- **What the task asks**
Report how many lines in the entries below hold the word "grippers". Your answer is that number alone.
↓↓↓
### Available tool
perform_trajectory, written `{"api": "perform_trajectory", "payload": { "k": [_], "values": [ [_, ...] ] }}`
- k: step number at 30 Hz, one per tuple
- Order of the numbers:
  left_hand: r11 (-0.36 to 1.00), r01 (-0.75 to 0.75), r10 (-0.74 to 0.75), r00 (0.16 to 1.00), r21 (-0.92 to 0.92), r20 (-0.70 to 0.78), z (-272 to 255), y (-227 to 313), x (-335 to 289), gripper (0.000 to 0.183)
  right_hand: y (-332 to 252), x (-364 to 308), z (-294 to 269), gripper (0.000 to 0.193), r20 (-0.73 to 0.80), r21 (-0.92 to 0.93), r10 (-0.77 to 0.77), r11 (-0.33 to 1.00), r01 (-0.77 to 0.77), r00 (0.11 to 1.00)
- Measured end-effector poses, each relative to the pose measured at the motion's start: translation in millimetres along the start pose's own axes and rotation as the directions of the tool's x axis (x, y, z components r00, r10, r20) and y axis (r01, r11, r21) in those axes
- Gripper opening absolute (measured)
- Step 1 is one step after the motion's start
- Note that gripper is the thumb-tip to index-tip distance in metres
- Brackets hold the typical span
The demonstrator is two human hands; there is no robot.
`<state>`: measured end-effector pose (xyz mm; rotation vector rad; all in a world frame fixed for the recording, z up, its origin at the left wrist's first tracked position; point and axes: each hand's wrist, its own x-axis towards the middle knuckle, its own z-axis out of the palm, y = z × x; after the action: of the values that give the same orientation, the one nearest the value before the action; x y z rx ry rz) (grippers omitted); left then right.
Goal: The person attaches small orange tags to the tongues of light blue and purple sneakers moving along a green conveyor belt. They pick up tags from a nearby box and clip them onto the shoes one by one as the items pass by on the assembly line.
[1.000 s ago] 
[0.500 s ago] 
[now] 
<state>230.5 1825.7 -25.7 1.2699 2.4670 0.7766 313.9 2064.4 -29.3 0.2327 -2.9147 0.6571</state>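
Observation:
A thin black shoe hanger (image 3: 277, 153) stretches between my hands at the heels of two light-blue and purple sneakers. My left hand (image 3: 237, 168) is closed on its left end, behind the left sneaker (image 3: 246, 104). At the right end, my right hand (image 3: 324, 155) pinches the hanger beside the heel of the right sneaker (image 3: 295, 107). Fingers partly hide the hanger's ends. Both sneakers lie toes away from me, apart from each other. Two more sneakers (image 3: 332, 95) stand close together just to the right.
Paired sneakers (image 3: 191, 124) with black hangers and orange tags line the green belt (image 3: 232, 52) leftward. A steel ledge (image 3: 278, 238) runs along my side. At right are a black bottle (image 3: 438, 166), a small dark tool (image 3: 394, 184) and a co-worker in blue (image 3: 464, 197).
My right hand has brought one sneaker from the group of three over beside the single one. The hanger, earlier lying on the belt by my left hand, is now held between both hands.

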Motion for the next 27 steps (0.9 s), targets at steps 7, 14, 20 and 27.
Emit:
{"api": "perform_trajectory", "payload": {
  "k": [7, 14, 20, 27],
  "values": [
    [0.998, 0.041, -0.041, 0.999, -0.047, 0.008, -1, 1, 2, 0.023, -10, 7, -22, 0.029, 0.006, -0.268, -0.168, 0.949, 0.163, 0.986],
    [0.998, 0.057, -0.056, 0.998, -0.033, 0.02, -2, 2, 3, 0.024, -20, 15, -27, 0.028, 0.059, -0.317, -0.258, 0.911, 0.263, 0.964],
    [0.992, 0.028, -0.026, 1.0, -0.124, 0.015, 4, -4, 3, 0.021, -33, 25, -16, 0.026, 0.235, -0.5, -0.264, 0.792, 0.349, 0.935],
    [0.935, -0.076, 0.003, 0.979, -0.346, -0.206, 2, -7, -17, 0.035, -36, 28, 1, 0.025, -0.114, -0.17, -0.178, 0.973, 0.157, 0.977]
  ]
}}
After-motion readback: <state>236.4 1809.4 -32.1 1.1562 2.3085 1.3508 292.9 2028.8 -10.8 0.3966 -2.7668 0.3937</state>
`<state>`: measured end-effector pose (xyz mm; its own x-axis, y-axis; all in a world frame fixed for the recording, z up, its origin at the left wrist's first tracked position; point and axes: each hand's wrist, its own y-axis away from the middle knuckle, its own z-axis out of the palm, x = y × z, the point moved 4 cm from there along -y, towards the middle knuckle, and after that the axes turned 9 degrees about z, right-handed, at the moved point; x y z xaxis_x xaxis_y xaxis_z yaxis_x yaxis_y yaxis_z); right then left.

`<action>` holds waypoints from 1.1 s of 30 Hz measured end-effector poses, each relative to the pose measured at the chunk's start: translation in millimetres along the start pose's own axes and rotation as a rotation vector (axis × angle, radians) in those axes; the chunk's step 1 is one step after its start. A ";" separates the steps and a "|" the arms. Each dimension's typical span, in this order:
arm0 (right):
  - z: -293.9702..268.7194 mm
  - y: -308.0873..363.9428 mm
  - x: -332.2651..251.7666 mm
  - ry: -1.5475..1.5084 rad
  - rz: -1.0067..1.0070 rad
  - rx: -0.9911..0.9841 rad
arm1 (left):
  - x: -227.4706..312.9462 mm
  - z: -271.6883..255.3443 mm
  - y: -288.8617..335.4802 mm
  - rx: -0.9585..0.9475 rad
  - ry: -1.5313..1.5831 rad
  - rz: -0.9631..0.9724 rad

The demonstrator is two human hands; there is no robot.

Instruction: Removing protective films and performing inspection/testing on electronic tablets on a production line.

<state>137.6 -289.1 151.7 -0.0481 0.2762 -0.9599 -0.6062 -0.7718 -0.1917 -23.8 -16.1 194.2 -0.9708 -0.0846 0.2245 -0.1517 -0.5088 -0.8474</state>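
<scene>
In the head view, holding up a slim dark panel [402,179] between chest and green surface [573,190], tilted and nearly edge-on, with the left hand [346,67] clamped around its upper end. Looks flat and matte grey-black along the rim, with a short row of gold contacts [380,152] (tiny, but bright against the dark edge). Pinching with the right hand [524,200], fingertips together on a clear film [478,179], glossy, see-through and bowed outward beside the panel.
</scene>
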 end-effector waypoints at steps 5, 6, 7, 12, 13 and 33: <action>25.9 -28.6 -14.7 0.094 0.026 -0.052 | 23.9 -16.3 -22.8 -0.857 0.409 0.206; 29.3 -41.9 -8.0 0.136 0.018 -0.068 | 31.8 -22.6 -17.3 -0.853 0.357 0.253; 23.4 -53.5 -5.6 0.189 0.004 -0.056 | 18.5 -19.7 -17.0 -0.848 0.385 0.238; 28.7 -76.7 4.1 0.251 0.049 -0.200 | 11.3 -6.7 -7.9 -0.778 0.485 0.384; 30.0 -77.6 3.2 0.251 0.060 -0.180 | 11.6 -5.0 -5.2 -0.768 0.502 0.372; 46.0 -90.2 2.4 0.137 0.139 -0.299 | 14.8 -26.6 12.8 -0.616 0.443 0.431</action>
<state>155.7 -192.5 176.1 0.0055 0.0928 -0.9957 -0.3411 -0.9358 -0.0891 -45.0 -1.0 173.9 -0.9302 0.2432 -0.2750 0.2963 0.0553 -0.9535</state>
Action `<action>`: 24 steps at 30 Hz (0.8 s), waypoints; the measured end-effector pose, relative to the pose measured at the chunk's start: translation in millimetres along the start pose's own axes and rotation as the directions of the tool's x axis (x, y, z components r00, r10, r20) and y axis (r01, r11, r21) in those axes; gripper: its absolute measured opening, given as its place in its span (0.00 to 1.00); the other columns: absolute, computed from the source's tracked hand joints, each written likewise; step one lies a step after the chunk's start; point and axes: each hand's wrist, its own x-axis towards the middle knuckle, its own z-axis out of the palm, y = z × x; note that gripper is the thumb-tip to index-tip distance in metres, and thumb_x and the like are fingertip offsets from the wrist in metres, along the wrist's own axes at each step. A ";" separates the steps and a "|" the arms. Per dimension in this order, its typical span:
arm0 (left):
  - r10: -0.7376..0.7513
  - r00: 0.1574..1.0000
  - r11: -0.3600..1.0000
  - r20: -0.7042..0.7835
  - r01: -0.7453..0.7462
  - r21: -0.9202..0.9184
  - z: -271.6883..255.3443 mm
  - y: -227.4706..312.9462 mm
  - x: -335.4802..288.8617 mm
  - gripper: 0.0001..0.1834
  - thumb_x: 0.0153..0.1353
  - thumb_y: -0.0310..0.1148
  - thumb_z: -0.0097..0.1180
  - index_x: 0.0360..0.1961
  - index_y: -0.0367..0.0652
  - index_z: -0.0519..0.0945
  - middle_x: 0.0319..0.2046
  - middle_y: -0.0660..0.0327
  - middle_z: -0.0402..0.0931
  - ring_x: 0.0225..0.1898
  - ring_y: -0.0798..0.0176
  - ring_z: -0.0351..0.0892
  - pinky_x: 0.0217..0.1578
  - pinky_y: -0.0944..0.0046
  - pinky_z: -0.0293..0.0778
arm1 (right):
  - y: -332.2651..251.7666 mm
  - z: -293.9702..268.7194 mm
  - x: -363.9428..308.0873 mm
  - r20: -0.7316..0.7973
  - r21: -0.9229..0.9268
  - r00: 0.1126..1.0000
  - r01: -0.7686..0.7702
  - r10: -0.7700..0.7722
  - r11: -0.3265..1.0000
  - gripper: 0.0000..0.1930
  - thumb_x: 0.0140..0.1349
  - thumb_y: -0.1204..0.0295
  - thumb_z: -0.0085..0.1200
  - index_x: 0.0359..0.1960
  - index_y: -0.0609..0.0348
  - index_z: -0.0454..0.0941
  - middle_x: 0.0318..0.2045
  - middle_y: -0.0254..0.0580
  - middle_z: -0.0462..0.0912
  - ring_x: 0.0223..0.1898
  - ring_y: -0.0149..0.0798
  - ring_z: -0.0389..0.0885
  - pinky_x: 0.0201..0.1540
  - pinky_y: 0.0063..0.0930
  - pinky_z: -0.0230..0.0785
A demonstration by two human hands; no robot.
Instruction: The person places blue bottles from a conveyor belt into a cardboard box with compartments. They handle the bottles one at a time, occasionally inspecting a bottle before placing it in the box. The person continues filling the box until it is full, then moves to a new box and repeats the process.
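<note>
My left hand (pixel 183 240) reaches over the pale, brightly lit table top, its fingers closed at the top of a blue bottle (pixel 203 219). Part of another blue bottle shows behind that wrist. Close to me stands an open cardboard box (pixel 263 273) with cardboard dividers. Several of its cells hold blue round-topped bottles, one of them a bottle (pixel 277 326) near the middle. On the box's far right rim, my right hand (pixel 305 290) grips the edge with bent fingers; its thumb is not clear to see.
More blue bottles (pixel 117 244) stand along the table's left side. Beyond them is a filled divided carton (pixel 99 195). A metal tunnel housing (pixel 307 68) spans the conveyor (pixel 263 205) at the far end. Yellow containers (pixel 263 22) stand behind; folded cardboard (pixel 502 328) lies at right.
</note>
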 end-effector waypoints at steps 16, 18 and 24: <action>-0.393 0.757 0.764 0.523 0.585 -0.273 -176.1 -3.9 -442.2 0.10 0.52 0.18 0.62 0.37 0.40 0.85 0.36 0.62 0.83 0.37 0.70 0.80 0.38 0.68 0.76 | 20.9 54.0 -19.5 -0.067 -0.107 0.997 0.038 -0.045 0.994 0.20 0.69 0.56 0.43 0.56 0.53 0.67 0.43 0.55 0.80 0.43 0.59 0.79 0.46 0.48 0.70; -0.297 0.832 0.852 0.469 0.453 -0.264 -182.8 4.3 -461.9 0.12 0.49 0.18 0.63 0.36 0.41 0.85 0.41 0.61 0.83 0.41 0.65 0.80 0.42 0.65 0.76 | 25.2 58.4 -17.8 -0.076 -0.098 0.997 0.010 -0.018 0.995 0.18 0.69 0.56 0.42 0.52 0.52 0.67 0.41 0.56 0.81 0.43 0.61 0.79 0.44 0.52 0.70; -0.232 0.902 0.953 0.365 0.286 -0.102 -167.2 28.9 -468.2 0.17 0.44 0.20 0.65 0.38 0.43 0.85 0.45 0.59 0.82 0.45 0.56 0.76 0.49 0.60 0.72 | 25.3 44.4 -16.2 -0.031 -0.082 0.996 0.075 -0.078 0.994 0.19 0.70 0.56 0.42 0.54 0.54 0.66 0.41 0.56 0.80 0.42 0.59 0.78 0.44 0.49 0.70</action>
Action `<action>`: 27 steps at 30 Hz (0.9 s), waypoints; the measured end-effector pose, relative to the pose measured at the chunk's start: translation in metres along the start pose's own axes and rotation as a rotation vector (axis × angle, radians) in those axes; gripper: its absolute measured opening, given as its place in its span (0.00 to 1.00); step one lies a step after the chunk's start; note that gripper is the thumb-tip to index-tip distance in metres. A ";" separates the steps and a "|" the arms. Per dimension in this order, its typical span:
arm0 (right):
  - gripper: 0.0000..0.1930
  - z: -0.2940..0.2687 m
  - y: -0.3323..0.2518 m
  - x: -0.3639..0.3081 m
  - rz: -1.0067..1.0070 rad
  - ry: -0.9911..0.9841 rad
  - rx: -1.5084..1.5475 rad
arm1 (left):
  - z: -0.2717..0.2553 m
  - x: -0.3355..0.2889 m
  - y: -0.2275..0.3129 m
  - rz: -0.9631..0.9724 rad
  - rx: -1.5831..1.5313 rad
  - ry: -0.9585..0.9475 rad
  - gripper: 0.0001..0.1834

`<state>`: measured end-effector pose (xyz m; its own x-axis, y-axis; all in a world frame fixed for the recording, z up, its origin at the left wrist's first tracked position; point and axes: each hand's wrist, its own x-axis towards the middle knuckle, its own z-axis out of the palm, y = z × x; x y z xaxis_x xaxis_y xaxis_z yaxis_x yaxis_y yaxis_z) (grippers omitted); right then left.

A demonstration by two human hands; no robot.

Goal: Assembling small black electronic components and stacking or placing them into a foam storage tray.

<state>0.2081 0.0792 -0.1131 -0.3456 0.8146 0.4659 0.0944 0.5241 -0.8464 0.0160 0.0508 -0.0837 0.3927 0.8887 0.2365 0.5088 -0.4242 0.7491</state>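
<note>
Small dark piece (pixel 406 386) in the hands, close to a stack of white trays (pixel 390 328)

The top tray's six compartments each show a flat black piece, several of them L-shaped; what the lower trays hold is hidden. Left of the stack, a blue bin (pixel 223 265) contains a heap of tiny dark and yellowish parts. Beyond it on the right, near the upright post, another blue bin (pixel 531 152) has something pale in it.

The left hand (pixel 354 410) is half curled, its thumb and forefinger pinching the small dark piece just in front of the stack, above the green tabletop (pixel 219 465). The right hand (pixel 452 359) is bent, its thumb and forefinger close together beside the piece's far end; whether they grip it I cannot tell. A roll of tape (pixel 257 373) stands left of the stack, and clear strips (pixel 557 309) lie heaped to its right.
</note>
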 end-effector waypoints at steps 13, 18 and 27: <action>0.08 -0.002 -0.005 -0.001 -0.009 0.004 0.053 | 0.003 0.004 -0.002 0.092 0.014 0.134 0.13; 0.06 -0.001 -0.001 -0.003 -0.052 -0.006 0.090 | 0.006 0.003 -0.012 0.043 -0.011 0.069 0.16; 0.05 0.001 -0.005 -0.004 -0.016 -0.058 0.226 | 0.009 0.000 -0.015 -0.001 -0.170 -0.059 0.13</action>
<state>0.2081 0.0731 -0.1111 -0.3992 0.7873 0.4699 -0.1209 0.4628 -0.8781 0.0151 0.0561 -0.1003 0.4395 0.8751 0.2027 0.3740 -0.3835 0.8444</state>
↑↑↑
- **Task solution**
2